Ce journal est l'oeuvre de Boris qui souhaite y canaliser son "trop-plein de positif" après avoir convaincu un producteur enthousiasmé par son scénario. Un peu présomptueux, notre narrateur va en fait y écrire la chronique de ses déconvenues : le film qu'il a prévu d'intituler "Les servitudes silencieuses" ne va-t-il pas être finalement porté à l'écran sous le titre "De l'eau dans le gaz" ?
Au fil des jours, de capitulation en capitulation devant ceux qui tiennent les cordons de la bourse sans pour autant être habités par un grand sens artistique, Boris va voir son histoire d'amour entre deux accidentés de la vie se transformer en celle de l'amitié entre un industriel et un extra-terrestre qui, non content d'être affublé d'un accent marseillais, a aussi le pouvoir de figer ceux qui l'entourent au moindre de ses pets.

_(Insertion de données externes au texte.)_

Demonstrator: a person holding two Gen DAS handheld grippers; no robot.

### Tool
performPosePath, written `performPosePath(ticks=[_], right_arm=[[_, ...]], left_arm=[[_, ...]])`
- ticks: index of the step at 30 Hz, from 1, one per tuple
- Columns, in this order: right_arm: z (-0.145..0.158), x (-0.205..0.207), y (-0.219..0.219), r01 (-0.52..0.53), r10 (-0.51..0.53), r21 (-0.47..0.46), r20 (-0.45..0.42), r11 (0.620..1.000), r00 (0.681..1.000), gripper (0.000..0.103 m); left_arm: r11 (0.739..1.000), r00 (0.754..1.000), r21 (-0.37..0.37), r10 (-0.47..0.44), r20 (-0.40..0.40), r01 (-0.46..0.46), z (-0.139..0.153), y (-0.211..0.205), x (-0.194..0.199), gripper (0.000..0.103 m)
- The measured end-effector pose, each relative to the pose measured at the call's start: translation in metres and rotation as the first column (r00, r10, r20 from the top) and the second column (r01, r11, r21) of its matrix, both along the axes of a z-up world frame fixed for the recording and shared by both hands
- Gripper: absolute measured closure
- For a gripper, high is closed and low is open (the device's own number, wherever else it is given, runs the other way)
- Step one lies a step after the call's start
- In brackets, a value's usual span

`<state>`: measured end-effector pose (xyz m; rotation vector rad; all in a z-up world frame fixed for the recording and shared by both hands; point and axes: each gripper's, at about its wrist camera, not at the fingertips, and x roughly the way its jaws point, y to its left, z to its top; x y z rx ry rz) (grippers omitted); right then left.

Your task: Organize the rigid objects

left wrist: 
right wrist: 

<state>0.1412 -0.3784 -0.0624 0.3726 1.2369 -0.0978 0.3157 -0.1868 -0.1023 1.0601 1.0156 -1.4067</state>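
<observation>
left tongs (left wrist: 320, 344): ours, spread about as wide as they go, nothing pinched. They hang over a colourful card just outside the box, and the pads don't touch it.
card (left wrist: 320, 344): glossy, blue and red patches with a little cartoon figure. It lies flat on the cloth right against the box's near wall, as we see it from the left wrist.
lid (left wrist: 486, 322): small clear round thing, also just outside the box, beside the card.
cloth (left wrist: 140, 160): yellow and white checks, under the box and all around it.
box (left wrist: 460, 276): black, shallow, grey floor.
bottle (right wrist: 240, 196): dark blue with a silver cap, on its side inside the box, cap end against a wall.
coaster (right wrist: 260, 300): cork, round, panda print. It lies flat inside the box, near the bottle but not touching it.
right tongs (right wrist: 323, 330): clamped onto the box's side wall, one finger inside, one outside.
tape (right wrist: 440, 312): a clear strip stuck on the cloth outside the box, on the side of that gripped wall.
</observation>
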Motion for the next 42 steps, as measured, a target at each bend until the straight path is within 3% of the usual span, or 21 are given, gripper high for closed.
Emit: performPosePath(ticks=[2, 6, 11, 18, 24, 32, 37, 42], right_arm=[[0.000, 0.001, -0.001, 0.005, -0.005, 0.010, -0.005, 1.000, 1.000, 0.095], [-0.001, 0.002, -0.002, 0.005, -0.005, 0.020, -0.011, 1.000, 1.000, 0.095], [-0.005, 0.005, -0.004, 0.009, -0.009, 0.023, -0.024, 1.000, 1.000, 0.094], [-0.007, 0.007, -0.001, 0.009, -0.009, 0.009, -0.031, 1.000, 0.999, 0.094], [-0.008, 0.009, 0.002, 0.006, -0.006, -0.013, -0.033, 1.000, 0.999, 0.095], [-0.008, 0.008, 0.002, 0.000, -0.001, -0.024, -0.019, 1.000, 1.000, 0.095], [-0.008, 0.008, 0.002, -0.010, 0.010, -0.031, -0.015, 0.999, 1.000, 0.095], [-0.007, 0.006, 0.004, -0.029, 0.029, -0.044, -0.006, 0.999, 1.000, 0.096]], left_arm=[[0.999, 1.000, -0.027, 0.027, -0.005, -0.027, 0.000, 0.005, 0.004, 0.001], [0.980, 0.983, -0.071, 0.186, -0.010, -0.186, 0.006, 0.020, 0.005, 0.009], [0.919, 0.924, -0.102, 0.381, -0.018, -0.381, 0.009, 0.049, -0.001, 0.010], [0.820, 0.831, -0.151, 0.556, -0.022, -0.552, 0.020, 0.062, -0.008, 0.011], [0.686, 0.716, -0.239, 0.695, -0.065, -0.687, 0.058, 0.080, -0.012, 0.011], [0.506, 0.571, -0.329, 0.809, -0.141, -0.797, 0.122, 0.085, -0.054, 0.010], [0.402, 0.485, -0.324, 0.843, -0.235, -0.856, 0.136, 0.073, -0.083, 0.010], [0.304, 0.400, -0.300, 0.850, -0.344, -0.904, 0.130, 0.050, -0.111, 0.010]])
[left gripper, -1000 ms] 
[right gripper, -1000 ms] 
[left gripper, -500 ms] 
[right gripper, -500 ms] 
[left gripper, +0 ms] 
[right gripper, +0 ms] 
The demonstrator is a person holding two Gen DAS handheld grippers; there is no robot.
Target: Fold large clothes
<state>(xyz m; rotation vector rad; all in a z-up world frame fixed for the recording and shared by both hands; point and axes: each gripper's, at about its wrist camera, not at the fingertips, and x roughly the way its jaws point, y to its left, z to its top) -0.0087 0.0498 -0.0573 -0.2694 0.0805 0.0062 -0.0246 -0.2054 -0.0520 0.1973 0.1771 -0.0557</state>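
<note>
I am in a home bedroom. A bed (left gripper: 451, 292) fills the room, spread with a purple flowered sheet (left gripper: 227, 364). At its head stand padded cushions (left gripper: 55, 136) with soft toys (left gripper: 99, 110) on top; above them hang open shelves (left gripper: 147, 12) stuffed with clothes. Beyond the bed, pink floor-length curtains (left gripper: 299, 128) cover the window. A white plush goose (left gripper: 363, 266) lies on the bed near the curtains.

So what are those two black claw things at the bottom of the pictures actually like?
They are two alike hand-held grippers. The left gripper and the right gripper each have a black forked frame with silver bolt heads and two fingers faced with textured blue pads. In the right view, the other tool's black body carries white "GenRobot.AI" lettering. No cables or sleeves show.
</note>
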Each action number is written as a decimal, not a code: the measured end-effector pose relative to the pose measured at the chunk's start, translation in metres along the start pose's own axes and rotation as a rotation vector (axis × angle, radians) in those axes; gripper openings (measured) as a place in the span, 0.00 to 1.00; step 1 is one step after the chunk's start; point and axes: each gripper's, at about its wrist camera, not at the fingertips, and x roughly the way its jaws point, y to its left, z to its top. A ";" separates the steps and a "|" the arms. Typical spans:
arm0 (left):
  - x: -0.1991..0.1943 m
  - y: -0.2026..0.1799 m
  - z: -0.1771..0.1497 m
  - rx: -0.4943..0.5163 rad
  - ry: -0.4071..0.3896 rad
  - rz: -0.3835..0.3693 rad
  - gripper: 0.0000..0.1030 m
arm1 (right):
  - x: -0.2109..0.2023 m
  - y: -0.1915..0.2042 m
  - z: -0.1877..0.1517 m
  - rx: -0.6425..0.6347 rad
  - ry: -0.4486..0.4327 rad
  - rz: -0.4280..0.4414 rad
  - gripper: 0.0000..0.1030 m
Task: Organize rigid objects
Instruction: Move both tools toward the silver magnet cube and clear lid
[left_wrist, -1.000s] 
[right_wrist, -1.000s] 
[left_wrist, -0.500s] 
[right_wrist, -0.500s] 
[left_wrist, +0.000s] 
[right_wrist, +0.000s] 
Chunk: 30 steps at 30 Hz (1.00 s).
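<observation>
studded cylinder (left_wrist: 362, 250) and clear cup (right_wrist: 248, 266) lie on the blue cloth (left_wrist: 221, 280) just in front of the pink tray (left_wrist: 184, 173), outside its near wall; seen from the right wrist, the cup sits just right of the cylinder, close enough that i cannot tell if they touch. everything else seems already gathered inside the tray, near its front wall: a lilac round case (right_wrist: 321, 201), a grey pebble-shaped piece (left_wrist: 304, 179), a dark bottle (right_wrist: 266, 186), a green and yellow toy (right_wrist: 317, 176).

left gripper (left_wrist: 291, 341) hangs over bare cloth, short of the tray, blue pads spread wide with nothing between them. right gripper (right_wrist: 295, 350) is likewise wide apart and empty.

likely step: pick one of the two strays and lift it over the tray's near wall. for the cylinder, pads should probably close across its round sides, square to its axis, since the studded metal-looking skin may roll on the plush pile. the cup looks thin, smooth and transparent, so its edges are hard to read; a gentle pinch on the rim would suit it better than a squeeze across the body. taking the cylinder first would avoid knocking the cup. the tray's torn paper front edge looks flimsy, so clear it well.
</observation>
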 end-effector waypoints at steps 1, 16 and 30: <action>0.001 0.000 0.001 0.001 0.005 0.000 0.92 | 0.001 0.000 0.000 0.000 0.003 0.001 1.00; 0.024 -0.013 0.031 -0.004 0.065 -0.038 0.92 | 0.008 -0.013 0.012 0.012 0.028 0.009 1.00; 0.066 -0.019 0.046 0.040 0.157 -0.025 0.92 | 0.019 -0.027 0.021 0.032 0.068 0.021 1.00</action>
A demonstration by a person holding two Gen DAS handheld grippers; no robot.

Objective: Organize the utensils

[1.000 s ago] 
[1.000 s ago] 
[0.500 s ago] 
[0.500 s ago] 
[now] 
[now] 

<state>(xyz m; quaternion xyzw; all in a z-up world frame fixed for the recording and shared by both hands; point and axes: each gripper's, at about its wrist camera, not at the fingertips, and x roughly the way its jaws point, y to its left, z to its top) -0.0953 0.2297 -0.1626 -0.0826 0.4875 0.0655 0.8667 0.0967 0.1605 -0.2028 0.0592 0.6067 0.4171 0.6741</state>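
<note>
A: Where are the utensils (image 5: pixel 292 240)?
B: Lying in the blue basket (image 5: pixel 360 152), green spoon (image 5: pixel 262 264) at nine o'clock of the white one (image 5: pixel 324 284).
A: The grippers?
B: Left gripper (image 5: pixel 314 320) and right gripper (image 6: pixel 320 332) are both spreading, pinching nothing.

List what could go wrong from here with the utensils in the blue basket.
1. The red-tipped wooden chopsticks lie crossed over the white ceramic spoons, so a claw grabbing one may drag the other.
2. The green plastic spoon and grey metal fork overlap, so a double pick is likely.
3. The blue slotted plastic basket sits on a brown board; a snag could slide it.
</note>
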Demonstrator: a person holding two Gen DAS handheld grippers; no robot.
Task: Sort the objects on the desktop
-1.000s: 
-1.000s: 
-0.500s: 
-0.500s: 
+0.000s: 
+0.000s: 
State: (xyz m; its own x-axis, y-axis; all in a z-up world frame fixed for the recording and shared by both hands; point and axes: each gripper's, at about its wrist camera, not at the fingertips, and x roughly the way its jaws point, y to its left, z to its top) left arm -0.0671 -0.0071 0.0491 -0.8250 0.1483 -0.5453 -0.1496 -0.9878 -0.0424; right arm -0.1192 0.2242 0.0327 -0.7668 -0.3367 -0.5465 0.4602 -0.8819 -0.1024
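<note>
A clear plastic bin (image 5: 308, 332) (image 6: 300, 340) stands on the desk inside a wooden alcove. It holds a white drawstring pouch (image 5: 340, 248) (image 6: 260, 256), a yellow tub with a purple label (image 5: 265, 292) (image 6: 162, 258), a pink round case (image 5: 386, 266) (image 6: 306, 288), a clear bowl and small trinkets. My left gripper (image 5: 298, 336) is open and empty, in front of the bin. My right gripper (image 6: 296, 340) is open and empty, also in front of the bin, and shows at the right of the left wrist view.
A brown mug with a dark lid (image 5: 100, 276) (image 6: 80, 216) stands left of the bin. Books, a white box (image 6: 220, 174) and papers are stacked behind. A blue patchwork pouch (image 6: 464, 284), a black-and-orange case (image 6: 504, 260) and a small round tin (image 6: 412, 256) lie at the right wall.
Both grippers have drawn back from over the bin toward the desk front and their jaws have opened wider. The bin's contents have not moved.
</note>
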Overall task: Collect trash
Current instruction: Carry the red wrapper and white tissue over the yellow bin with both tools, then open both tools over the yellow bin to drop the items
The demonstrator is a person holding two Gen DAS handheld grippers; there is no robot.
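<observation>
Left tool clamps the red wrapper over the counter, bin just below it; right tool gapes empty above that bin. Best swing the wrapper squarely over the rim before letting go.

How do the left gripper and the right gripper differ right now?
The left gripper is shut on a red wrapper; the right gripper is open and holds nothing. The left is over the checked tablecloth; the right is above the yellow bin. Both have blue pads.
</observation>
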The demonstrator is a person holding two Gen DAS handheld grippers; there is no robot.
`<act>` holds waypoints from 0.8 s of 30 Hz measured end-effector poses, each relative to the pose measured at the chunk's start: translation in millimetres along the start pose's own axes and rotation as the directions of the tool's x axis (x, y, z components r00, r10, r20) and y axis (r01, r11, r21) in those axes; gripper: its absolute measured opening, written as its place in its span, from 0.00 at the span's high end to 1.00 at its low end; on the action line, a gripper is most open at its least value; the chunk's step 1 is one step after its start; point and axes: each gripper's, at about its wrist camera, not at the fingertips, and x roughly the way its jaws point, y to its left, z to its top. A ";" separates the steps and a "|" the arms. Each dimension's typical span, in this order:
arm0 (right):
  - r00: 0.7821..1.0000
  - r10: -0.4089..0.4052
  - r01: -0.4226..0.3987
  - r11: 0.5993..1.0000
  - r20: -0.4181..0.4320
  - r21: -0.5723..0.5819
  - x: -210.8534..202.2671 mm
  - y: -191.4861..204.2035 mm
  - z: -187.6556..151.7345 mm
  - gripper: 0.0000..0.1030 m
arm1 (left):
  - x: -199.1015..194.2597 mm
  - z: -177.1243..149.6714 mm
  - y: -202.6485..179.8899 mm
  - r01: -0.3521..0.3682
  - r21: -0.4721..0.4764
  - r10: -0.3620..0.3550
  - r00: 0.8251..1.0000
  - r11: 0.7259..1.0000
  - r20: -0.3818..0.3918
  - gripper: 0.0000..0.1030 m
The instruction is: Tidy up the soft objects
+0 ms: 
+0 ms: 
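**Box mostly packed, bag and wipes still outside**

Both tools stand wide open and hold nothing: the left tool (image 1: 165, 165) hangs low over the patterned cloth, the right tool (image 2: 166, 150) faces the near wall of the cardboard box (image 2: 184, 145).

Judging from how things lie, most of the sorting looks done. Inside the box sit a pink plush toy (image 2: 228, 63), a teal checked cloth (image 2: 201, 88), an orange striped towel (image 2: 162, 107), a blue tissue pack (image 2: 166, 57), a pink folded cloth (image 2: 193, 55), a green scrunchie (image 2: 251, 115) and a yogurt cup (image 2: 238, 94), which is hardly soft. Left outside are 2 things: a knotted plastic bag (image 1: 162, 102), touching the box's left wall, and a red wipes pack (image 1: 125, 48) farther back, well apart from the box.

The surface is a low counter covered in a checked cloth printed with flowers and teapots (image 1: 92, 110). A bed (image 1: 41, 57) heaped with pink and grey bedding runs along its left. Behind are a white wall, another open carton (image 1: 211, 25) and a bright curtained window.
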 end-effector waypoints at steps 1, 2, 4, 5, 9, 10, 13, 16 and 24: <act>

Ainsi résumé, ce 5° roman de Fabrice Caro pourrait laisser penser à une grosse farce agrémentée du sens de l'absurde auquel il nous a habitués. Or
l'humour m'a semblé ici plus feutré que dans ses romans précédents même si Fabrice Caro ne se prive pas çà et là de saillies comiques plus spectaculaires. Fidèle à ses habitudes, l'auteur met en scène un de ces "losers" pour lesquels il éprouve une grande tendresse. La rencontre de cet anti-héros avec une jeune cinéphile donne lieu à de multiples références cinématographiques mais aussi à des malentendus dans lesquels son manque de courage l'enfonce chaque jour davantage, pour le plus grand plaisir sadique du lecteur. C'est avec délectation aussi que l'on goûte l'ironie sur l'élitisme d'un certain cinéma, témoin cet extrait du journal de Boris : "J'adore l'idée de semer de minuscules indices confidentiels qu'un nombre très restreint de spectateurs vont percevoir."
Cinéphile ou pas, on ne peut que saluer une fois de plus le talent singulier de Fabrice Caro.